He wears a white brimmed hat with a black band, his gracious good manners either hereditary or the result of many years promoting his family's Chinaco tequila and then his own super-premium brand, T1. With his likeness on swizzle sticks jutting from cocktails containing his "Selecto" married with cantaloupe and carrot purees, German Gonzalez surveys the crowd at Red Mesa Cantina. A few dozen enthusiasts crowd the first-floor bar area for an evening of "alta cocina and tequila fina."
In recent years, tequila has ditched its Cuervo Gold salt-shot-lime-shudder reputation, emerging as a liquor category with all of the finesse and nuance of cognacs or scotches. There are reasons for that.

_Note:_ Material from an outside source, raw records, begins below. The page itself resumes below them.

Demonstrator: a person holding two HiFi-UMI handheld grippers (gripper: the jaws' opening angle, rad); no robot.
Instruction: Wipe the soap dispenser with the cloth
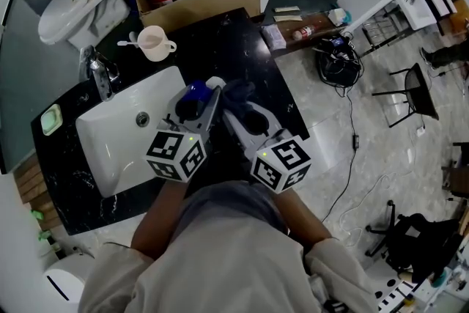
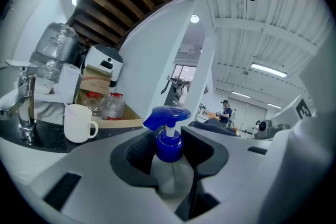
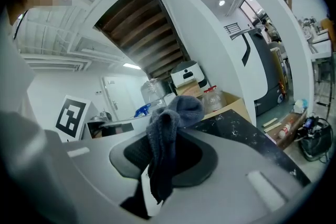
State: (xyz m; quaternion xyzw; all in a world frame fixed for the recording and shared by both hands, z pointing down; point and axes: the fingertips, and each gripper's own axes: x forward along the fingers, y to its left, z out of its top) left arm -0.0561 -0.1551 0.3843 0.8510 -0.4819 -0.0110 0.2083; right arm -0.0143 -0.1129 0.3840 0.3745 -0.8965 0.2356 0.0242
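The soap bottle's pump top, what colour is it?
Blue. The pump top shows best in the left gripper view.

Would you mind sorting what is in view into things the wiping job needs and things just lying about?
For the job: soap dispenser, in the left gripper; cloth, in the right gripper.
Lying about: white mug, tap, cardboard box, sink.

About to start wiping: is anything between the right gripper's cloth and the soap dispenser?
No loose thing. The soap dispenser sits clamped in the left gripper, and the cloth in the right gripper is right beside it. Only the left gripper's near jaw covers that side of the bottle; the top is exposed.
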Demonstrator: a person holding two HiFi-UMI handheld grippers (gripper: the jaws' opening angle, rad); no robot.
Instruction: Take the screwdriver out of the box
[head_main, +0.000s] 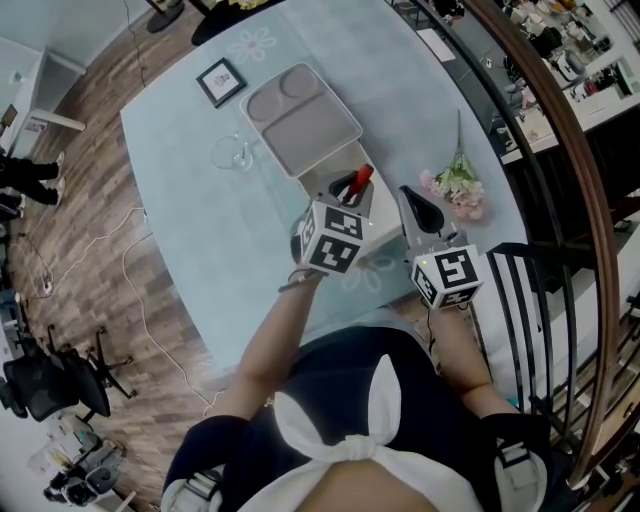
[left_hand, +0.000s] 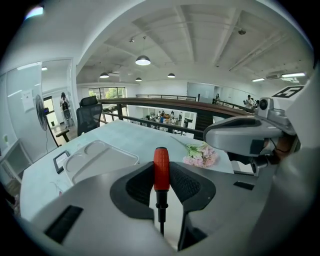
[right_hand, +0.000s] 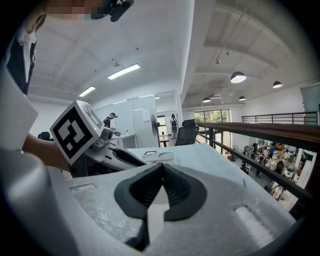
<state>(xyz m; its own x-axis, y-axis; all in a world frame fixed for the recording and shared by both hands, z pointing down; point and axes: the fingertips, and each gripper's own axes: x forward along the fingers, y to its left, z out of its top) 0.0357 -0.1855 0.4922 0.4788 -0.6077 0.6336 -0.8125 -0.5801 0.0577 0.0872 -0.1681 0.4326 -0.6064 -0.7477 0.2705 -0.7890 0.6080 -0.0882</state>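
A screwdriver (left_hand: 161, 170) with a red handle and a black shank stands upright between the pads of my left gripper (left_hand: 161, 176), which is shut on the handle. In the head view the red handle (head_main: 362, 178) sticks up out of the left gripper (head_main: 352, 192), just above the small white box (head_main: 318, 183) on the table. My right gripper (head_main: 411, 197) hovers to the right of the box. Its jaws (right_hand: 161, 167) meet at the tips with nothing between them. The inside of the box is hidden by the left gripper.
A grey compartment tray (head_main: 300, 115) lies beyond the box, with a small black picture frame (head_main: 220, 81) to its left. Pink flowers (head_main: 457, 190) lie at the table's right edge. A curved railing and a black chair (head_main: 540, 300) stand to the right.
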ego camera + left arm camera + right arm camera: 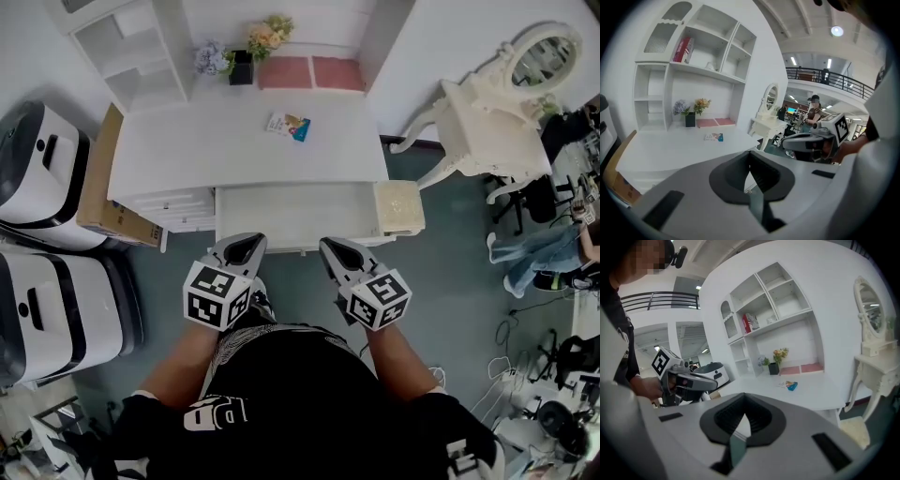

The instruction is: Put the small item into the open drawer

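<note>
Plainly, my left tool (246, 247) and right tool (337, 252) are closed, empty; beyond them the small item (289, 125) lies on the worktop (187, 141) past the open drawer (281, 220), its print unreadable.

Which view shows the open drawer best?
The head view: the open drawer is seen whole from above, pulled out from under the desk top. Both gripper views show only the desk top; the drawer cannot be made out there.
</note>
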Tool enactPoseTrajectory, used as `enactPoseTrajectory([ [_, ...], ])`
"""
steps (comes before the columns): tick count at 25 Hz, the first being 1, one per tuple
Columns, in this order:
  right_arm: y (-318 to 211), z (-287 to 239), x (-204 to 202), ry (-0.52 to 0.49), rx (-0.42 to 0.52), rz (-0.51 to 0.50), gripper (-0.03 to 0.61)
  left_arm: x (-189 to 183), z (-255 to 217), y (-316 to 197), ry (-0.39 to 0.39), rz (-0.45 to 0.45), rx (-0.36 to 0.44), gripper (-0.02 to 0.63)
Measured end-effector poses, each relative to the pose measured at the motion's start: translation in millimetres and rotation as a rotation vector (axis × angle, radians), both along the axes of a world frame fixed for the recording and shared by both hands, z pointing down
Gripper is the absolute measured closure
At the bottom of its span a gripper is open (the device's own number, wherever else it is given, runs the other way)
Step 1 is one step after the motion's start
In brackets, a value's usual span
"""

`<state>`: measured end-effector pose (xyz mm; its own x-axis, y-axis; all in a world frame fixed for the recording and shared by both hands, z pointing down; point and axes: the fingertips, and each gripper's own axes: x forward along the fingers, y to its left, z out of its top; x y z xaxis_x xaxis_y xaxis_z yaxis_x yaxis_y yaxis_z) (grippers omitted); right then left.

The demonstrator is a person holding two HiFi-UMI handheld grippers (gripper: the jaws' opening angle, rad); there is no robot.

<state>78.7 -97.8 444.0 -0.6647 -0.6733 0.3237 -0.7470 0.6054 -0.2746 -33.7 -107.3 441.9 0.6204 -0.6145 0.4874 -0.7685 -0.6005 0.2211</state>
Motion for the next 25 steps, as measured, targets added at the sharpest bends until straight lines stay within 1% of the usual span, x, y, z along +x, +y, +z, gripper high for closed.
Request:
enactPoseTrajectory([
  [7,-41,8,-25,0.046,-0.016,0.014,0.571,-23,1,-42,0.007,0.031,0.004,0.600],
  [10,-58,12,-35,0.061,-0.021,0.033,0.571,-36,4,-58,-0.009,0.047,0.003,0.600],
  [13,-74,20,-40,0.076,-0.035,0.061,0.571,-44,4,-73,0.002,0.065,-0.001,0.600],
  [18,-83,26,-44,0.090,-0.057,0.108,0.571,-55,7,-89,0.012,0.099,0.004,0.600],
  [22,-88,30,-52,0.111,-0.062,0.107,0.571,-65,18,-100,0.016,0.096,-0.013,0.600],
  [25,-94,29,-52,0.121,-0.059,0.110,0.571,-63,21,-102,0.017,0.108,-0.024,0.600],
])
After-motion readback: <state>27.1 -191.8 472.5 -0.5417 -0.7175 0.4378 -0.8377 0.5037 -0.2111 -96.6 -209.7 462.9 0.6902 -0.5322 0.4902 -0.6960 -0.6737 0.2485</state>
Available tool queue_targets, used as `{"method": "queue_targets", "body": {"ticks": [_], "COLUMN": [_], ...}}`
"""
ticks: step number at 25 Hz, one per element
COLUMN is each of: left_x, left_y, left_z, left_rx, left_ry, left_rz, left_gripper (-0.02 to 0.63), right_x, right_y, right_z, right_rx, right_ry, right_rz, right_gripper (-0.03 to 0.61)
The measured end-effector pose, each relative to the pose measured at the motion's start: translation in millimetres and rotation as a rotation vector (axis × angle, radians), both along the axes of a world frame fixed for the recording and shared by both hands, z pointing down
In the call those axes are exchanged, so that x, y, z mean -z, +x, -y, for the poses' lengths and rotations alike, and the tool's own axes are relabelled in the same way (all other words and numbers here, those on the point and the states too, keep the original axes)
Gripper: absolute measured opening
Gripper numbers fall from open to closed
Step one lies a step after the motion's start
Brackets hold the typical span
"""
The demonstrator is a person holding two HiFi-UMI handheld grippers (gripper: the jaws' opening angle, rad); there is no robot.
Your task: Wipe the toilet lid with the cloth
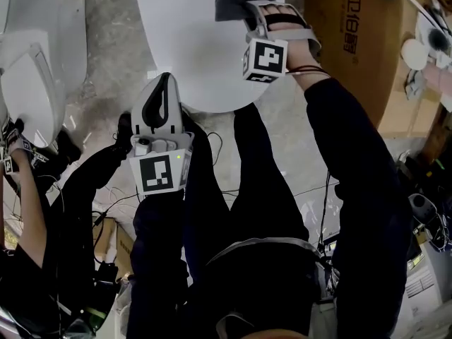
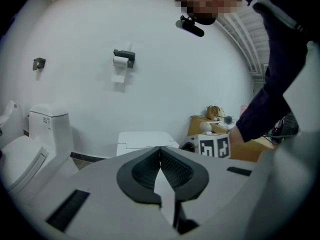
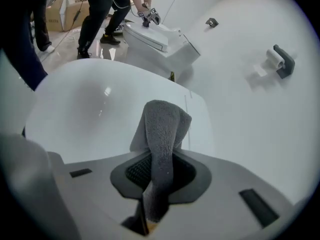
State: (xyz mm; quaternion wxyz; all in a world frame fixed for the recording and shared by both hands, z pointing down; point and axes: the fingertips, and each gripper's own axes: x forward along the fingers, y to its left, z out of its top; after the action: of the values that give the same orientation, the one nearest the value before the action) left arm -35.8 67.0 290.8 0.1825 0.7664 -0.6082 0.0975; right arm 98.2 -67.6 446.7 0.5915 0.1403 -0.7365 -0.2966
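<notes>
Lid [image 1: 187,44] of a white toilet, closed, lies ahead of a standing person in dark trousers [image 1: 261,189], seen from above. Nearest to the person, the left gripper [image 1: 166,80] points forward, its tip over the lid's near edge in the head view. Its fingers [image 2: 175,168] are pressed together with nothing between them.

Farther along, over the far right part of the lid, the right gripper [image 1: 244,9] has its fingers clamped on a grey, fuzzy cloth [image 3: 162,126]. The cloth sticks out past the fingers and folds over at its end, with the glossy lid behind it. Whether the cloth touches the lid cannot be told.

Beyond the lid stands the toilet's white tank [image 2: 145,140], against a plain white wall [image 2: 165,74]. A paper roll holder [image 2: 123,58] is fixed high on that wall.

To the left, across a strip of grey stone floor [image 1: 113,41], is a second toilet [image 1: 32,69], also white. Another person's arm [image 1: 28,189] reaches toward it. To the right of the lid stands a brown cardboard box [image 1: 346,34] with printed characters on its side.
</notes>
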Motion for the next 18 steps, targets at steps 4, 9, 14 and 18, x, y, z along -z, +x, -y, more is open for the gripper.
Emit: {"method": "queue_targets", "body": {"ticks": [4, 9, 14, 18], "left_x": [1, -3, -10, -11], "left_y": [-10, -25, -35, -38], "left_z": [3, 6, 10, 16], "left_rx": [0.053, 0.133, 0.182, 0.196], "left_ry": [-0.014, -0.038, -0.055, -0.055], "left_rz": [0.009, 0.016, 0.027, 0.028], "left_gripper": [0.015, 0.015, 0.015, 0.015], "right_x": [2, -15, -34, -49], "right_y": [-26, -49, -62, -65], "right_z": [69, 116, 144, 150], "right_rx": [0.045, 0.098, 0.110, 0.106], "right_ry": [0.059, 0.077, 0.084, 0.058], "right_rz": [0.004, -0.045, -0.074, -0.100], "right_gripper": [0.067, 0.067, 0.066, 0.066]}}
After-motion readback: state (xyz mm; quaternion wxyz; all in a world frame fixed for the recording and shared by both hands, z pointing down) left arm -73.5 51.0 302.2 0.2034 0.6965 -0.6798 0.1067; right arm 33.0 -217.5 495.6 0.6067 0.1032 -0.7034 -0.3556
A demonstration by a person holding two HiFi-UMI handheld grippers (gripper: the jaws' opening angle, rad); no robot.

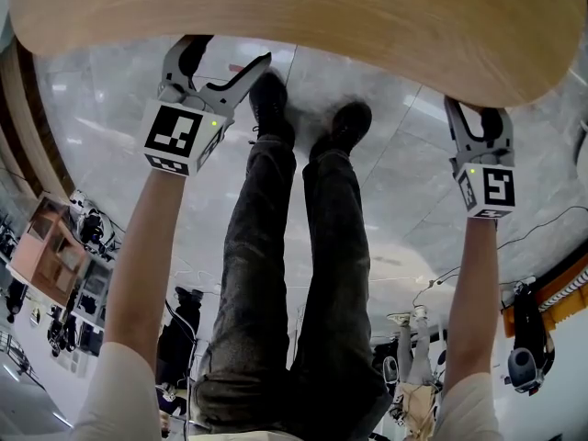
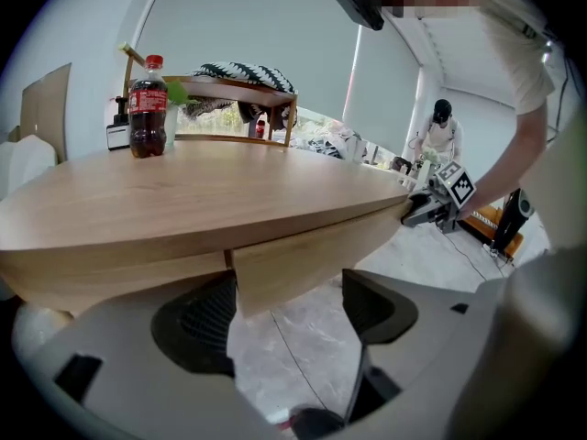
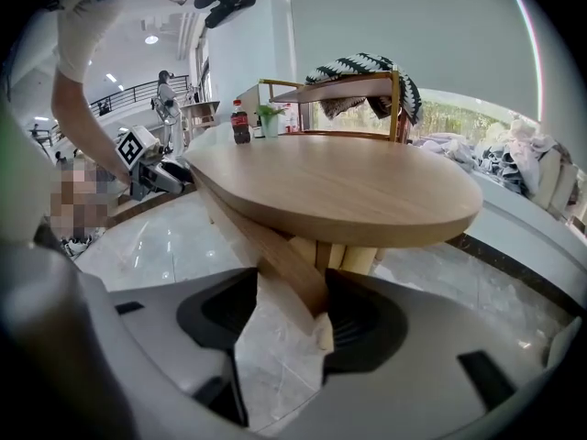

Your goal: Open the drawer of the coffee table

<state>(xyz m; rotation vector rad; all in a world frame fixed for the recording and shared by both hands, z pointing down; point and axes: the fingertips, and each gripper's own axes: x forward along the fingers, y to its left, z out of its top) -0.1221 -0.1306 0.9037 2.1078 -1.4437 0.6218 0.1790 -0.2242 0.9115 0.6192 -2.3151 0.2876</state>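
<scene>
The drawer (image 2: 312, 250) sat just under the rim of the coffee table (image 1: 303, 26), its curved wooden front following the oval top – the person stood over it with both arms stretched down and forward. The left gripper (image 1: 225, 61) reached in at the table's left edge, the bare left forearm (image 1: 152, 265) straight behind it and the marker cube (image 1: 179, 136) facing up. Its jaws were spread wide. In the left gripper view the drawer front's near end hung between them, close by the left-hand pad (image 2: 197, 324), with grey floor showing across the rest of the gap.

The right gripper (image 1: 480, 118) met the opposite end of the drawer, its tips tucked beneath the tabletop and the right forearm (image 1: 473, 292) nearly vertical below it. Its jaws stood apart too, though less widely – the drawer's end lay between them, against the right-hand pad (image 3: 353, 324), while floor showed on the other side.

The person's black shoes (image 1: 271, 104) stood on the pale marble floor (image 1: 395, 209) between the two grippers. A cola bottle (image 2: 147, 108) stood upright at the far side of the tabletop.
</scene>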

Gonzalez, for instance, uses scotch barrels to age his products. But he gives a great deal of credit to his dad.
"My father's was the first premium tequila in the U.S. It was sipping tequila, something you could drink neat," he said.
His family's roots run deep: His great-great-grandfather was the president of Mexico in 1880, president of the national bank of Mexico and the man responsible for bringing electricity and an expanded railroad system to Mexico City. Nonetheless, in 2007 Gonzalez broke away from the family business, moving to San Antonio, Texas, to learn more about the American market and distribution. It didn't go over well.
Even the name of his brand flies in the face of tradition. Herradura, Siete Leguas, Milagro ... and T1?
"It's a brand people can pronounce even in China," Gonzalez says as hogfish ceviche is cleared to make way for Red Mesa chef Chris Fernandez's squash blossom and epazote quesadilla.
There are 200 types of agave in Mexico, tequila legally made from only the blue agave. Historically, though, the spirit wasn't made from 100 percent agave, Gonzalez says, and thus the result was harsh, something best covered up with lime, salt and such.
These days, the United States is the No. 1 market for tequila. When Gonzalez started making T1, 100 percent blue agave tequila accounted for only 2 percent of sales, he says. Now that number is 65 percent.
The crowd samples the T1 reposado, aged six months in oak barrels. It is paired with Fernandez's luscious chiles en nogada — roasted pork picadillo inside a poblano, the whole thing napped with a walnut sauce and dotted with pomegranate seeds. Guests swirl their champagne flutes, the heady smell just reminiscent of scotch. Maybe not the strong peaty smokiness of Islay, Scotland, but more the mellow sweetness of Speyside.
It's more pronounced with the T1 anejo, which is aged for 24 months in scotch barrels, the deep golden liquor juxtaposed at Red Mesa Cantina with a nuanced and sultry mole negro with duck confit.
But when the crowd gets to what is widely called the "Pappy Van Winkle of tequilas," it's something else entirely. Gonzalez's T1 Tears of Llorona is a blend of three anejos, one aged in scotch barrels, another in cognac and a third in sherry casks.
"The scotch barrel is for dryness, the cognac barrels for sweetness and the sherry to get a little fruitiness," the master distiller says as pumpkin flans are marched out of the kitchen.
The first Llorona he made only 1,500 bottles of; the second year he made 2,000. It retails for $250. Stunning.
"Agave is like grapes, terroir is important. And the most important thing about agave is maturity," Gonzalez says as the evening winds down.
But what about the name? Who is Llorona?
"It's a Mexican legend. Parents tell their children, 'If you don't behave, Llorona will come and get you.' It's the bogeyman," Gonzalez explains.
Tipping the last of their Llorona glasses back, it's clear the crowd at Red Mesa Cantina is not afraid of the bogeyman.